Ô, mon cher Aza combien ton impatience contre mon jeunesse, qui retardoit notre union, étoit flatteuse pour mon cœur ! Combien les deux années qui se sont écoulées t’ont paru longues, & cependant que leur durée a été courte ! Hélas, le moment fortuné étoit arrivé ! quelle fatalité l’a rendu si funeste ? Quel Dieu punit ainsi l’innocence & la vertu ? ou quelle Puissance infernale nous a séparés de nous-mêmes ? L’horreur me saisit, mon cœur se déchire, mes larmes inondent mon ouvrage. Aza ! mon cher Aza !…

Séparateur

  1. Le Dieu créateur, plus puissant que le Soleil.
  2. Philosophes Indiens.
  3. Viracocha étoit regardé comme un Dieu : il passoit pour constant parmi les Indiens, que cet Inca avoit prédit en mourant que les Espagnols détrôneroient un de ses descendans.

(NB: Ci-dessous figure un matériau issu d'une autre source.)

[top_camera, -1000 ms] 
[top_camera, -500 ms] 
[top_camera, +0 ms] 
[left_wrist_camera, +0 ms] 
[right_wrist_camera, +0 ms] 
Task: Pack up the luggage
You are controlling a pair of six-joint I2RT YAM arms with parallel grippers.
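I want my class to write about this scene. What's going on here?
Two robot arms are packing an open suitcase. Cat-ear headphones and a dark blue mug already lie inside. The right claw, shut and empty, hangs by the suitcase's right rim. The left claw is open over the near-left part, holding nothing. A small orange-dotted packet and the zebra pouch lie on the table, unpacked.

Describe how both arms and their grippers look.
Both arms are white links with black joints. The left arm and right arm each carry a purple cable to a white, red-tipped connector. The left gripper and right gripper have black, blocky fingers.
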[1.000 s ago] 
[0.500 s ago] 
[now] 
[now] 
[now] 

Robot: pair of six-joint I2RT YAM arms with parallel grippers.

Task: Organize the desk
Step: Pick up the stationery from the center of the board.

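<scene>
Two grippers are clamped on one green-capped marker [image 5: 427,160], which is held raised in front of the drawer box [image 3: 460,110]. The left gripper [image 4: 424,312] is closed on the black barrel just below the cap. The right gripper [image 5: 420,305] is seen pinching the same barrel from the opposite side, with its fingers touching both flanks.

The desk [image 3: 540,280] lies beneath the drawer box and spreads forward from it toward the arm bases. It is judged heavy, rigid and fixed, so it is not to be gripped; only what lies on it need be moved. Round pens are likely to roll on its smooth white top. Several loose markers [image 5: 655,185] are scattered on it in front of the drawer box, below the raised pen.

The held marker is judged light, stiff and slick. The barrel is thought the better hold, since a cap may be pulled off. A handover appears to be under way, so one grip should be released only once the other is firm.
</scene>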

  4. Le Diadême des Incas, étoit une espéce de frange. C’étoit l’ouvrage des Vierges du Soleil.
  5. L’Inca régnant avoit seul le droit d’entrer dans le Temple du Soleil.
  6. Prêtres du Soleil.
  7. Les loix des Indiens obligeoient les Incas d’épouser leurs sœurs, & quand ils n’en auroient point, de prendre pour femme la premiere Princesse du Sang des Incas, qui étoit Vierge du Soleil.